» **AIM OF THE TASK**: Repeat the stretch of entries below from the line with "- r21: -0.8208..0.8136" through the line with "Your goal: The". Include both ends and add nothing.
** Opening AVAILABLE RECORDS block **
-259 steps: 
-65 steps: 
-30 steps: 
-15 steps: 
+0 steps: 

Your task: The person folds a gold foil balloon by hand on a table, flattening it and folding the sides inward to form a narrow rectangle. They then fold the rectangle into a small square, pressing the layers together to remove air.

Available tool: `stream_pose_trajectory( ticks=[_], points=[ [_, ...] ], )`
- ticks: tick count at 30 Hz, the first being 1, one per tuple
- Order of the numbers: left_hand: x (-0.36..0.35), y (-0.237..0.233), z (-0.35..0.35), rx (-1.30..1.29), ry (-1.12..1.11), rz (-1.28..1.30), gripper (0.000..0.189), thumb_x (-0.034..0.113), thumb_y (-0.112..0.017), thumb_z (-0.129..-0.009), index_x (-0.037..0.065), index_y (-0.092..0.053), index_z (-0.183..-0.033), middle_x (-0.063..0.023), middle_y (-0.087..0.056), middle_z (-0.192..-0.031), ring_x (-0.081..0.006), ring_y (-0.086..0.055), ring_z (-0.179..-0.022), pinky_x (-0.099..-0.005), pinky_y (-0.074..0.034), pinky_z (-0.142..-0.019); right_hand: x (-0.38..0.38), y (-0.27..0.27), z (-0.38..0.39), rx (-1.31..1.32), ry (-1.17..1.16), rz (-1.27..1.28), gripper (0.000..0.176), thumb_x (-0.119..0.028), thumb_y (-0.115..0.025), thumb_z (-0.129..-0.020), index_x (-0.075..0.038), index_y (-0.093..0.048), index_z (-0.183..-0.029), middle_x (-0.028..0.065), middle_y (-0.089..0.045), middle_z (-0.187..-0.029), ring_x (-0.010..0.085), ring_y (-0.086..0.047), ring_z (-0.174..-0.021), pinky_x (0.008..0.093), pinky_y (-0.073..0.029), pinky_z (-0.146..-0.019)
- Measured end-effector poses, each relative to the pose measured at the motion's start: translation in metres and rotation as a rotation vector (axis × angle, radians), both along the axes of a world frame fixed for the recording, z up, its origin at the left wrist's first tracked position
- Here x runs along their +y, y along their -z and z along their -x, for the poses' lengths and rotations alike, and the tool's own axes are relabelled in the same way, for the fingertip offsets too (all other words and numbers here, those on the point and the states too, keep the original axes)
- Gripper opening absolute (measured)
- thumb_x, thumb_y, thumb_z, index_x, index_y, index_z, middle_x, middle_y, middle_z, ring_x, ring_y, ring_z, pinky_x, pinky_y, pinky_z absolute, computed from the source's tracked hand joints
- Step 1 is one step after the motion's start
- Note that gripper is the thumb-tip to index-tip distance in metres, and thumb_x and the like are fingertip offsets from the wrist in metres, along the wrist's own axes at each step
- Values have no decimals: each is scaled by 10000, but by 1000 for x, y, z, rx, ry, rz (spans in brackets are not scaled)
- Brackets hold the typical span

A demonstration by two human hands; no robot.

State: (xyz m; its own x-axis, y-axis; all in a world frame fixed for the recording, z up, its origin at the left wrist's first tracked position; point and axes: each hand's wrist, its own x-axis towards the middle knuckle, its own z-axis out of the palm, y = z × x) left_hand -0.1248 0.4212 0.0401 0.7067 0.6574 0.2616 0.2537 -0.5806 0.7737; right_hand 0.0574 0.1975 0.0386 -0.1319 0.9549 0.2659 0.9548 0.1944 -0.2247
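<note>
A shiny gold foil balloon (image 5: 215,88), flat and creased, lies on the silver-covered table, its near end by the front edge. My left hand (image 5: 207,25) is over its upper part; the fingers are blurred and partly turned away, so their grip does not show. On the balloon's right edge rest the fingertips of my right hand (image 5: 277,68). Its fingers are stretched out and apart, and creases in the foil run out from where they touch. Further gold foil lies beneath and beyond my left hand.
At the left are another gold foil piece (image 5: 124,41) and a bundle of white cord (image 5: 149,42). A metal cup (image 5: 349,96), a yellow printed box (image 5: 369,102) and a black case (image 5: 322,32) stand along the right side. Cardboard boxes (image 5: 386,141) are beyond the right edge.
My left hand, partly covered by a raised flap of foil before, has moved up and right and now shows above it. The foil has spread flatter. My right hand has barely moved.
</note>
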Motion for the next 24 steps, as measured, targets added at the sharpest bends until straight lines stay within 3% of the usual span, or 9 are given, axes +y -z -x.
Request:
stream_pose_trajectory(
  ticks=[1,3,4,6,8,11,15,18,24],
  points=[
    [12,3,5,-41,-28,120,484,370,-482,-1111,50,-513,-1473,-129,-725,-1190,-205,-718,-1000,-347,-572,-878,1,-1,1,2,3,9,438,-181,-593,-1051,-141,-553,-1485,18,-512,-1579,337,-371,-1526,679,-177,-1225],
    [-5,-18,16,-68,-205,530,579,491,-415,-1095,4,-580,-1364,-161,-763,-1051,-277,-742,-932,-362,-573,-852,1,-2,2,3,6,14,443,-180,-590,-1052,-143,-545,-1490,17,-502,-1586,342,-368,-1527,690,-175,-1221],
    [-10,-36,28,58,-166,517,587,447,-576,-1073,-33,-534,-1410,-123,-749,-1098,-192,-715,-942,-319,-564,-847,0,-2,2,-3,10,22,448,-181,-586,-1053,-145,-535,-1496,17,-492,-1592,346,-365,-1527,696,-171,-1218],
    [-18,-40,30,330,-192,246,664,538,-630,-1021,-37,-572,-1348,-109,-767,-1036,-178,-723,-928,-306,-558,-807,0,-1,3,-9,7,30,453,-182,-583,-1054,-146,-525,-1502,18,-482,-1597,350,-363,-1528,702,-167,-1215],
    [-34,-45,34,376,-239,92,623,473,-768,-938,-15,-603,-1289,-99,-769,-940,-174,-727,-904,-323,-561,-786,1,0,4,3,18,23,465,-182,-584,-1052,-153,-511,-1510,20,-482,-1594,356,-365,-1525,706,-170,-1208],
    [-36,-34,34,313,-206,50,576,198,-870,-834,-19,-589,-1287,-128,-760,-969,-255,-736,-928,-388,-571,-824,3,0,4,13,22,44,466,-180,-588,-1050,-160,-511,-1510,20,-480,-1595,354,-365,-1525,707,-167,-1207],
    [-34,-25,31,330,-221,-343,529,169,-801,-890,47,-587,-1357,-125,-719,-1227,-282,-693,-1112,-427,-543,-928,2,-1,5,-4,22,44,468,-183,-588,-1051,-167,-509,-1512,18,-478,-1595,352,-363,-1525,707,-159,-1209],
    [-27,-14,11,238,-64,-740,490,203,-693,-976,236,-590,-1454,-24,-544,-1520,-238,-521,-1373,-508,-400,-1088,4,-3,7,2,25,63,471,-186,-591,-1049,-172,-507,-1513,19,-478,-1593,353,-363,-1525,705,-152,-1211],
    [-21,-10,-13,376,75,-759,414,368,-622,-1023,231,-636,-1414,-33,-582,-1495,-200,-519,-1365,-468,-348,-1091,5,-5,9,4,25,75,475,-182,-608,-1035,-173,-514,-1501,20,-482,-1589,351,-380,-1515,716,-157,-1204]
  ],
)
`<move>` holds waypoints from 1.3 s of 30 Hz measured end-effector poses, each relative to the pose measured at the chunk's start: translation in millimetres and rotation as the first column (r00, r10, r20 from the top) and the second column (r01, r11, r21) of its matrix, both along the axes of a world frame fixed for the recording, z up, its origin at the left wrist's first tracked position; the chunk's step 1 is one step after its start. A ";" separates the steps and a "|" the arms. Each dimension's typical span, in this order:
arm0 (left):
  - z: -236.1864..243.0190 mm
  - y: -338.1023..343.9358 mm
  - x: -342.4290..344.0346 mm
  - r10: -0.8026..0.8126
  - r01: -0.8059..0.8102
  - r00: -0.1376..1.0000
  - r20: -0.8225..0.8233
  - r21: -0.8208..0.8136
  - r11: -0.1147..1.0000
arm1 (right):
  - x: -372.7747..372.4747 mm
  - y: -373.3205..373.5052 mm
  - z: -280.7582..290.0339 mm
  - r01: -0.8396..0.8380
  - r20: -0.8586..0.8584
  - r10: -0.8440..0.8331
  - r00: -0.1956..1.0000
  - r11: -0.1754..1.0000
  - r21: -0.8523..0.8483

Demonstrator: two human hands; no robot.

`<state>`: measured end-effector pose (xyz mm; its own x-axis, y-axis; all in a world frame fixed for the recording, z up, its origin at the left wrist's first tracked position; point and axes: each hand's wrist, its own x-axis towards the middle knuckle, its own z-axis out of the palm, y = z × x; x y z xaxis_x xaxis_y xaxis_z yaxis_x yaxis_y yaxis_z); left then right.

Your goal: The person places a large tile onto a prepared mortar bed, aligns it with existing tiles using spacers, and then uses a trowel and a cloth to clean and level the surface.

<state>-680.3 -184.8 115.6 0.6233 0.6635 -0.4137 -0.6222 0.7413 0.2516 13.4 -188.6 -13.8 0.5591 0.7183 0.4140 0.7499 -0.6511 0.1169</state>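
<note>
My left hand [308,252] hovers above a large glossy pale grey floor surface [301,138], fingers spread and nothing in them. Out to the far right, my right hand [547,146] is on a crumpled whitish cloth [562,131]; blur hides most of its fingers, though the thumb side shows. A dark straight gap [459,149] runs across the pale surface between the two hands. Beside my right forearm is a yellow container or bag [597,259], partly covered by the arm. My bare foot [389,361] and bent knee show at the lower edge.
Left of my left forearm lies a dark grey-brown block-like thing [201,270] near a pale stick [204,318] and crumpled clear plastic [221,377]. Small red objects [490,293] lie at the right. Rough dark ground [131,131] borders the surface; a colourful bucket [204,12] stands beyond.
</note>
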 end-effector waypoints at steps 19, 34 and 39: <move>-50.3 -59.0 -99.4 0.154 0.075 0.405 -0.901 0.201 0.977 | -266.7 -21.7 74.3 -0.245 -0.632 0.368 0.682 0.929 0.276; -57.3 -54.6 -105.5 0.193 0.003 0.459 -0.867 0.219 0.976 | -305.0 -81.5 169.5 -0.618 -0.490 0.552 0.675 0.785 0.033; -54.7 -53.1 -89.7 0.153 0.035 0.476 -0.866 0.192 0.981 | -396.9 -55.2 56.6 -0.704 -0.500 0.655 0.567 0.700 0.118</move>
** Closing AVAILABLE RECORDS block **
» **RESPONSE TO THE EXERCISE**:
  - r21: -0.8208..0.8136
  - r11: -0.1147..1.0000
arm1 (right):
  - x: -372.7747..372.4747 mm
  - y: -373.3205..373.5052 mm
  - z: -280.7582..290.0339 mm
  - r01: -0.8396..0.8380
  - r20: -0.8586..0.8584
  - r10: -0.8440..0.8331
  - r00: -0.1956..1.0000
  - r11: -0.1754..1.0000
  - r21: -0.8523..0.8483

Demonstrator: two human hands; no robot.

`<state>`: measured end-effector pose (xyz mm; its own x-axis, y-axis; all in a world frame fixed for the recording, z up, its origin at the left wrist's first tracked position; point and axes: each hand's wrist, its own x-axis towards the middle knuckle, its own z-axis out of the palm, y = z × x; x y z xaxis_x xaxis_y xaxis_z yaxis_x yaxis_y yaxis_z); left then right.

Your goal: The person places a large tile onto a prepared mortar bed, aligns it with existing tiles using spacers, and then uses a trowel and a cloth to clean and level the surface.

There is nothing more to add to this answer.